• To do: If a line of the material holds the string "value", it counts; report the number of such lines alone.

• Records for this exercise:
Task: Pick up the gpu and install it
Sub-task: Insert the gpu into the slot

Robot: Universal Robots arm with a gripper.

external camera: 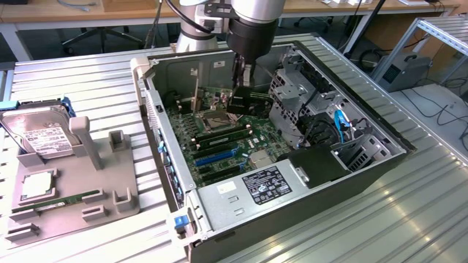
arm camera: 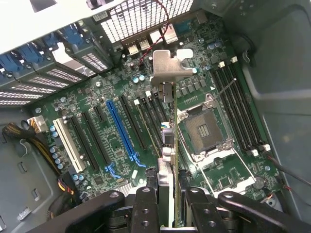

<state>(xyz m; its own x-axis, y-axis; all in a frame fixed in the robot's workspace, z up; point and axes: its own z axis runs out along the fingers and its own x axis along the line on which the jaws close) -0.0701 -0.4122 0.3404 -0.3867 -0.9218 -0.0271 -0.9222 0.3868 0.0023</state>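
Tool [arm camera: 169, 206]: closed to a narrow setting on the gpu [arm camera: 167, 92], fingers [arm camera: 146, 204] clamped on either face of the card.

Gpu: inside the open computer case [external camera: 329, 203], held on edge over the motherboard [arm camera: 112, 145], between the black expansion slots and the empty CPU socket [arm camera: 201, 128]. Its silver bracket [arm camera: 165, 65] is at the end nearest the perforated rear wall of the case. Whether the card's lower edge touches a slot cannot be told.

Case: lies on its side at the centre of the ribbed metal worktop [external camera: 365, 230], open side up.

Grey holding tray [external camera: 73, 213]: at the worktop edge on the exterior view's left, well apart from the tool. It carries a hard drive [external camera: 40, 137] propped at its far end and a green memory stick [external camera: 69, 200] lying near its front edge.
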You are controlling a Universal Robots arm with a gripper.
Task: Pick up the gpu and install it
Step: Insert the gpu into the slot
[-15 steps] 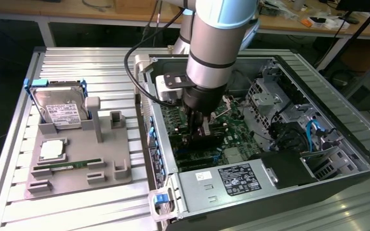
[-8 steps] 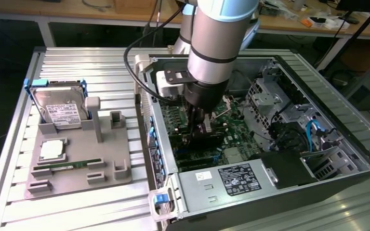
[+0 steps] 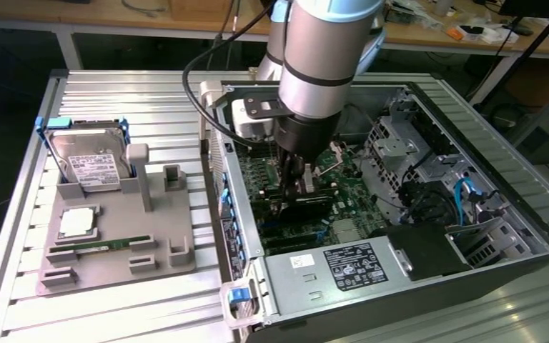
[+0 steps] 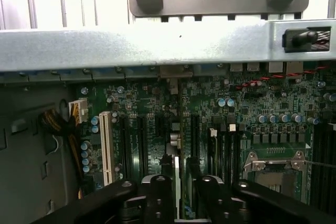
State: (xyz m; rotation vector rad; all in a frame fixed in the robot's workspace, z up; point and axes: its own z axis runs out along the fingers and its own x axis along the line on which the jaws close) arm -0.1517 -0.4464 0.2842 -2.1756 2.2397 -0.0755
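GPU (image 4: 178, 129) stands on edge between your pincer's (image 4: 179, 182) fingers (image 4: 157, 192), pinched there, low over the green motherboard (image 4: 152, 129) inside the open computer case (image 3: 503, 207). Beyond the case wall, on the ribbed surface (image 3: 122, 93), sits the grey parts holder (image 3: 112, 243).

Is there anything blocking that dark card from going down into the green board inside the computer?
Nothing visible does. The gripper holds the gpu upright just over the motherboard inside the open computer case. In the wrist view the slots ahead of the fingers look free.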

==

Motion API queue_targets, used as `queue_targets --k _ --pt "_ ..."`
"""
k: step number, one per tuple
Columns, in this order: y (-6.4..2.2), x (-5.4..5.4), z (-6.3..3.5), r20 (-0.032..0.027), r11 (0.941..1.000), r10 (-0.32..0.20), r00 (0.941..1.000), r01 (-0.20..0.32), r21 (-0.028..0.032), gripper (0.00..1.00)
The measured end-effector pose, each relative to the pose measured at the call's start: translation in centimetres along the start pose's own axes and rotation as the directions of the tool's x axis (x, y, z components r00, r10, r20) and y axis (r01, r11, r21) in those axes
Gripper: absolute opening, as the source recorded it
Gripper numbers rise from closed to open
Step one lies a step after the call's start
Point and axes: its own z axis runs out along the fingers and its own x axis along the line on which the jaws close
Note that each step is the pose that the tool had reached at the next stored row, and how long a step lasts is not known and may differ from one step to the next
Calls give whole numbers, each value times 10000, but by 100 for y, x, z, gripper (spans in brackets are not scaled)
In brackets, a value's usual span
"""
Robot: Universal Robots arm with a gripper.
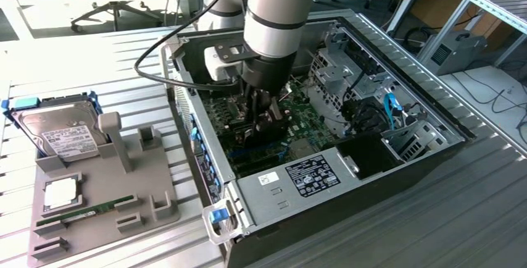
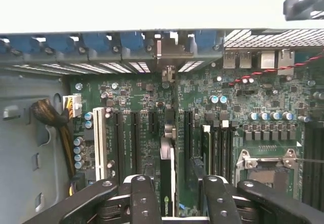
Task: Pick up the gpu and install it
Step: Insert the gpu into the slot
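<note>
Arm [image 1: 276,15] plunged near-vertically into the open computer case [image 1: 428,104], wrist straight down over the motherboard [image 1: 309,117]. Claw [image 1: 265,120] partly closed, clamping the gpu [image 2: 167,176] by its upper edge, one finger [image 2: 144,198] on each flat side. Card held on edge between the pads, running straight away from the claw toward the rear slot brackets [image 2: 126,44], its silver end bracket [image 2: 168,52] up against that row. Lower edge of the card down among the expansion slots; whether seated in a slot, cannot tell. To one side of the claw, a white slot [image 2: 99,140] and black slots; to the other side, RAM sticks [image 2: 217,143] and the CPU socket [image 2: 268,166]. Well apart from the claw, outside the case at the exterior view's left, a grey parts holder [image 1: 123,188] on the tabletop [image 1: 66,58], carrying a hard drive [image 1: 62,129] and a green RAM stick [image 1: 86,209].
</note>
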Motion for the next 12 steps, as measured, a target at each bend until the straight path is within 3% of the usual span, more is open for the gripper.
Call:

• Answer space: 2